Starter / snack

Sweet Spicy Nuts

Sweet Spicy Nuts | A Dairy Diary 2012 recipe

Wrap in cellophane and tie with a ribbon to make a tasty gift.

Makes 450g (1lb)
Time 15 mins
Calories 168 per 25g (1oz)
Fat 15g of which 1.6g is saturated

Blanched almonds 110g (4oz)
Cashew nuts 110g (4oz)
Unsalted peanuts 110g (4oz)
Pecans 110g (4oz)
Ground cinnamon 1 tsp
Ground cumin ½ tsp
Ground coriander ½ tsp
Olive oil 2 tbsp
Soft brown sugar 2 tbsp

1 Preheat oven to 200°C/400°F/Gas 6.

2 Place nuts in a bowl and sprinkle in spices and olive oil. Mix together thoroughly with your hands.
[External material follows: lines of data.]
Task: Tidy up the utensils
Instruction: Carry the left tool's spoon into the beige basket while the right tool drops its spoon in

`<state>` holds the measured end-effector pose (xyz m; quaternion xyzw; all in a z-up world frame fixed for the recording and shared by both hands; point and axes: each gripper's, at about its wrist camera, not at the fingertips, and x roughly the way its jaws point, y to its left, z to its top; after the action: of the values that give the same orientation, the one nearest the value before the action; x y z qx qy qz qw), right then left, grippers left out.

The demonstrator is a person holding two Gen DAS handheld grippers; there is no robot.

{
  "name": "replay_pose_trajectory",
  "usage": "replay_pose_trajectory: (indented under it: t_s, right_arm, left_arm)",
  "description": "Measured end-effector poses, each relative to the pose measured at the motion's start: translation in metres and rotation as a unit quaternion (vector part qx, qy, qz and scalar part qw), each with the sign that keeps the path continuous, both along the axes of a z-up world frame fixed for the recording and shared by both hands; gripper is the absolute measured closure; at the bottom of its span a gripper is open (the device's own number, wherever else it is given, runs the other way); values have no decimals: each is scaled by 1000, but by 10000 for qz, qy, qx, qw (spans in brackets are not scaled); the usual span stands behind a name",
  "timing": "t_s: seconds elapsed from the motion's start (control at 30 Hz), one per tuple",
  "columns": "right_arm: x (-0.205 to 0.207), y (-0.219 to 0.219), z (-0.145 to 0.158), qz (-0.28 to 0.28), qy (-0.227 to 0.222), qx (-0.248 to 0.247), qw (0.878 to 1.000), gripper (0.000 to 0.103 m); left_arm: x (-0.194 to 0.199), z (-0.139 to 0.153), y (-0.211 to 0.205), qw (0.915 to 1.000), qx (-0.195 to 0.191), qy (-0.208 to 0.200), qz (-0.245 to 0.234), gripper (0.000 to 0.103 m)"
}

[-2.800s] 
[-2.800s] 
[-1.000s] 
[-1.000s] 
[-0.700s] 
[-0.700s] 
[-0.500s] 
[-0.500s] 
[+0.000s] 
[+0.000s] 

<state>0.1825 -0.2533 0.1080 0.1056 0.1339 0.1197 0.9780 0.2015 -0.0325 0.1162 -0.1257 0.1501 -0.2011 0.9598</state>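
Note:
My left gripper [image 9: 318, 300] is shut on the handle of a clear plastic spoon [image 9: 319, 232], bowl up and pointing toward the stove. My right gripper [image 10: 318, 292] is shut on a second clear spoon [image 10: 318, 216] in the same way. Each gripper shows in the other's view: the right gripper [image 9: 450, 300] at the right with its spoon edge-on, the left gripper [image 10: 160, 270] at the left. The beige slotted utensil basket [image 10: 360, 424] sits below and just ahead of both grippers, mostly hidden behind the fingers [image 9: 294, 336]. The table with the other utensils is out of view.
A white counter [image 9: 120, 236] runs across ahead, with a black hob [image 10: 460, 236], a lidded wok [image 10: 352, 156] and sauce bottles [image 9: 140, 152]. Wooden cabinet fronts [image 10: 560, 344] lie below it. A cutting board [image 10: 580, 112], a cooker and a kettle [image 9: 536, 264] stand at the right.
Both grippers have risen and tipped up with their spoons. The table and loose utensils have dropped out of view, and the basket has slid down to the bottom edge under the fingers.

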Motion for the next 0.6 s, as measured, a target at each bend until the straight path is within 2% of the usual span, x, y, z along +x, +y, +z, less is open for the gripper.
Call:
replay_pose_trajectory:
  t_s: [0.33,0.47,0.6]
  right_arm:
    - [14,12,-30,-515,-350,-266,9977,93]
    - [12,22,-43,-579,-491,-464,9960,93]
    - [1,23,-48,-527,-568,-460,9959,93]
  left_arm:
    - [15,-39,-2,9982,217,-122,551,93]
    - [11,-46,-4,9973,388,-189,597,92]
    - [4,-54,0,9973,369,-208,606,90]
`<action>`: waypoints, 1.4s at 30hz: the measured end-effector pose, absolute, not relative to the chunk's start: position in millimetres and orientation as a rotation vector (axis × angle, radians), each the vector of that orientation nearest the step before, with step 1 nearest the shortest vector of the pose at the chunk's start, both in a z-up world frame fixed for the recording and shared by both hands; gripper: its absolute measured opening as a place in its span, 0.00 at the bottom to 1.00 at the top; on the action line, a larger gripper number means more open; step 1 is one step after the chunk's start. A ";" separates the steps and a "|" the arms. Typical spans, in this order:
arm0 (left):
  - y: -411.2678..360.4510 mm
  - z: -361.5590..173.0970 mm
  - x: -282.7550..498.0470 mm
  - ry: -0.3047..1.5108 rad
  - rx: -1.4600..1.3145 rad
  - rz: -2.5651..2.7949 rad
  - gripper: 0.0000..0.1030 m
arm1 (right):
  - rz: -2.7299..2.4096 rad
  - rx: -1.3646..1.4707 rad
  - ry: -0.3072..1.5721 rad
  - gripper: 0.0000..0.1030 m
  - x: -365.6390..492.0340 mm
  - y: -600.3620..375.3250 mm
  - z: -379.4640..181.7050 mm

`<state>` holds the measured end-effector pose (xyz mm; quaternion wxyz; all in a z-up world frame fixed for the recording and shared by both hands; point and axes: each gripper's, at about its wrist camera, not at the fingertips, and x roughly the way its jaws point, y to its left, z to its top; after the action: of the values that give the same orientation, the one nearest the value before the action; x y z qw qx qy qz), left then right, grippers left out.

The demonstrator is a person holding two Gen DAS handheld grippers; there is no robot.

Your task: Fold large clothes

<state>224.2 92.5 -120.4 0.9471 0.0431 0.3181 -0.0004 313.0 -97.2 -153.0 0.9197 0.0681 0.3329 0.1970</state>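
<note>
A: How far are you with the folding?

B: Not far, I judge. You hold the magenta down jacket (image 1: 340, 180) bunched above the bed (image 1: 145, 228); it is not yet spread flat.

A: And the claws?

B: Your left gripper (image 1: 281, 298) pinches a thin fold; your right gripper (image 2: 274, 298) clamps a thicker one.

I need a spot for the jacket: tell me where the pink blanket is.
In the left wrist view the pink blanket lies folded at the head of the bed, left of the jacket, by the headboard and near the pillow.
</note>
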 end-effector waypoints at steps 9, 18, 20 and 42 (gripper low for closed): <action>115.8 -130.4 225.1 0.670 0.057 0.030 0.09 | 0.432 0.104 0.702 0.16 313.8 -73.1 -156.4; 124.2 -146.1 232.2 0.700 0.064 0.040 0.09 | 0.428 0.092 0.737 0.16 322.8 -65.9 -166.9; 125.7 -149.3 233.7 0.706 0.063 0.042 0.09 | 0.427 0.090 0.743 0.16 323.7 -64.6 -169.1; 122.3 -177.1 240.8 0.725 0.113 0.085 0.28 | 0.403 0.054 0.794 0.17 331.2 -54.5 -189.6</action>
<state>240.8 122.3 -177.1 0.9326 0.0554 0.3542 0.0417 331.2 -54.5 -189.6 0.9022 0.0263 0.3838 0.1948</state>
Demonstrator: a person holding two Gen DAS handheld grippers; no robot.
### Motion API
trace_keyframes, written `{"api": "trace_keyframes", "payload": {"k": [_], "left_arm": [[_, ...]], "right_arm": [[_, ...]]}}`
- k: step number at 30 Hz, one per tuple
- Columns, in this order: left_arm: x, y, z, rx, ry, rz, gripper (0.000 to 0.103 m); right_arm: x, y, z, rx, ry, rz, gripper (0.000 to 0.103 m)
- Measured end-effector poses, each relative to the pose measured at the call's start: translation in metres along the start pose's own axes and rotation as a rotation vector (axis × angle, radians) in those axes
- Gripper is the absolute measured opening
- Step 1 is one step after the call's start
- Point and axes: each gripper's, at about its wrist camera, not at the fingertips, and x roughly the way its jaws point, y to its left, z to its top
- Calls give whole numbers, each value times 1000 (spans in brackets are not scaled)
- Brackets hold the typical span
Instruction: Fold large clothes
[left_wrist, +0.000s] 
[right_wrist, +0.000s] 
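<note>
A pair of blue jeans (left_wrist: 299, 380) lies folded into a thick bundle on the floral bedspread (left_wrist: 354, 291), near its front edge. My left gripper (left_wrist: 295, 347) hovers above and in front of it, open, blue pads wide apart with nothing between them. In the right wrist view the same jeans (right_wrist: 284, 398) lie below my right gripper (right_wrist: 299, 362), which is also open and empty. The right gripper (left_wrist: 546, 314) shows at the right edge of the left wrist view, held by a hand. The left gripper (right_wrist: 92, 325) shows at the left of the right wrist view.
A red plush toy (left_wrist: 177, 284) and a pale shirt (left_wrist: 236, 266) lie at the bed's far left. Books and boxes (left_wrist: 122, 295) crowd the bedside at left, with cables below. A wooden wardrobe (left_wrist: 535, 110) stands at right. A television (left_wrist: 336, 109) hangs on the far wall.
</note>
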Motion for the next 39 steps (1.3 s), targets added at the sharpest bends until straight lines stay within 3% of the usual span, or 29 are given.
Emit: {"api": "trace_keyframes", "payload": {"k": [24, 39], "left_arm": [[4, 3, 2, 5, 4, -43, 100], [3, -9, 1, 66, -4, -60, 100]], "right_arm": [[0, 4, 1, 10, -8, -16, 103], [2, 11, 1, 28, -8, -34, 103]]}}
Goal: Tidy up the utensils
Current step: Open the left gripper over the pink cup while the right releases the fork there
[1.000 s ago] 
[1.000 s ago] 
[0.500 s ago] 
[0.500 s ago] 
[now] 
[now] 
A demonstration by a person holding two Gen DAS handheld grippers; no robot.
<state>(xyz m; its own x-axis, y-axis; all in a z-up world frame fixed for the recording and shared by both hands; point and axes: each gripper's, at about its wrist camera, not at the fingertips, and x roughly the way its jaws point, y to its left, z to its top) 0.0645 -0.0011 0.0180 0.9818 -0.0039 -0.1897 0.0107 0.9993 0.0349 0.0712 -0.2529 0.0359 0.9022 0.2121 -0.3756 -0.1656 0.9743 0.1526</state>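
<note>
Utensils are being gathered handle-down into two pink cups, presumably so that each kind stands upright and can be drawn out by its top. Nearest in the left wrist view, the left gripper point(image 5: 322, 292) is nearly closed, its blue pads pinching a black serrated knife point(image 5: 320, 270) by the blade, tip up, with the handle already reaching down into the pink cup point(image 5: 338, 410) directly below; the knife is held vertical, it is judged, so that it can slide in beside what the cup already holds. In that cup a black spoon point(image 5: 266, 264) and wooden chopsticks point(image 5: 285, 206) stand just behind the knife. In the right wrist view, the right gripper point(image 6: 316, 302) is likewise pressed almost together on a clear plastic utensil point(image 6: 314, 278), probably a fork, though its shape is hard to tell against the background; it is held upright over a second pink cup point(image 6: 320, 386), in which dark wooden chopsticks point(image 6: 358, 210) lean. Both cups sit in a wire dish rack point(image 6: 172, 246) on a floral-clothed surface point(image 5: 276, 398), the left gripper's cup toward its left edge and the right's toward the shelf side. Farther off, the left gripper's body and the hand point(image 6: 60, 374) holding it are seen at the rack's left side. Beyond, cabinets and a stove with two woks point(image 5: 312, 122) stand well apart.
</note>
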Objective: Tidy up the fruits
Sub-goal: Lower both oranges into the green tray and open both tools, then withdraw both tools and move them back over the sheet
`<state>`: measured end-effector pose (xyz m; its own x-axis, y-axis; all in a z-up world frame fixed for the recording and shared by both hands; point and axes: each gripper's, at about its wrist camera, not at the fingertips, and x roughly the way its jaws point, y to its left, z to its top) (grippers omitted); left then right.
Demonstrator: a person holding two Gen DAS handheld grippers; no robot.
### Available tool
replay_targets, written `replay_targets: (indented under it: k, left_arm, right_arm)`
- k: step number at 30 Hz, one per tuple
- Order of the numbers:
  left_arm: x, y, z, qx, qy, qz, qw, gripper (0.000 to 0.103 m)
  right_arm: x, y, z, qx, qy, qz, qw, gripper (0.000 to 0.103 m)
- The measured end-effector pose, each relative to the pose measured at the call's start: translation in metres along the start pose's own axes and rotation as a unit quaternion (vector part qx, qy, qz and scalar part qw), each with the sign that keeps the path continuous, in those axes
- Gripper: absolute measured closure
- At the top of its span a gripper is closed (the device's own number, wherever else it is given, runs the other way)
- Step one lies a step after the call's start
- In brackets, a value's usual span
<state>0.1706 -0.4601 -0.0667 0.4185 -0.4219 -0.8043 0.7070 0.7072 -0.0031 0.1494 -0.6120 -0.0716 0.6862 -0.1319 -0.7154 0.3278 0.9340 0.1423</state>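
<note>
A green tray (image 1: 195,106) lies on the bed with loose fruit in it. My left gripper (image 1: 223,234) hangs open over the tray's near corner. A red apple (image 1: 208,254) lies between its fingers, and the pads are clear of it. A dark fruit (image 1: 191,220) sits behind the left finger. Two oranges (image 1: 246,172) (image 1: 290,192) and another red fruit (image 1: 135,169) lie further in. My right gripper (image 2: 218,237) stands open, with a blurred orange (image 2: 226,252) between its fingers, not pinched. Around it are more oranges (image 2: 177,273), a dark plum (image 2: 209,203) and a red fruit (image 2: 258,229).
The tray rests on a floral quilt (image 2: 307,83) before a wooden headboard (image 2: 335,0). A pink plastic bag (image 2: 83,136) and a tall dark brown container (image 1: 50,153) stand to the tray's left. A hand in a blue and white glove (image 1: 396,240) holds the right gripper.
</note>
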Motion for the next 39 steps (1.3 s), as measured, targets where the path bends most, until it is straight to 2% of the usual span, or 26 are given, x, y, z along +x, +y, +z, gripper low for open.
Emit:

3 Spread evenly onto a baking tray and bake in oven for 5–10 minutes, turning halfway through, until aromatic and golden. Add sugar, mix well and return to oven for a few minutes until sugar has melted.

4 When cool, transfer to a serving bowl and serve with drinks. Tip You can store these nuts in an airtight container for up to 2 weeks.

Recipe taken from 2012 Dairy Diary.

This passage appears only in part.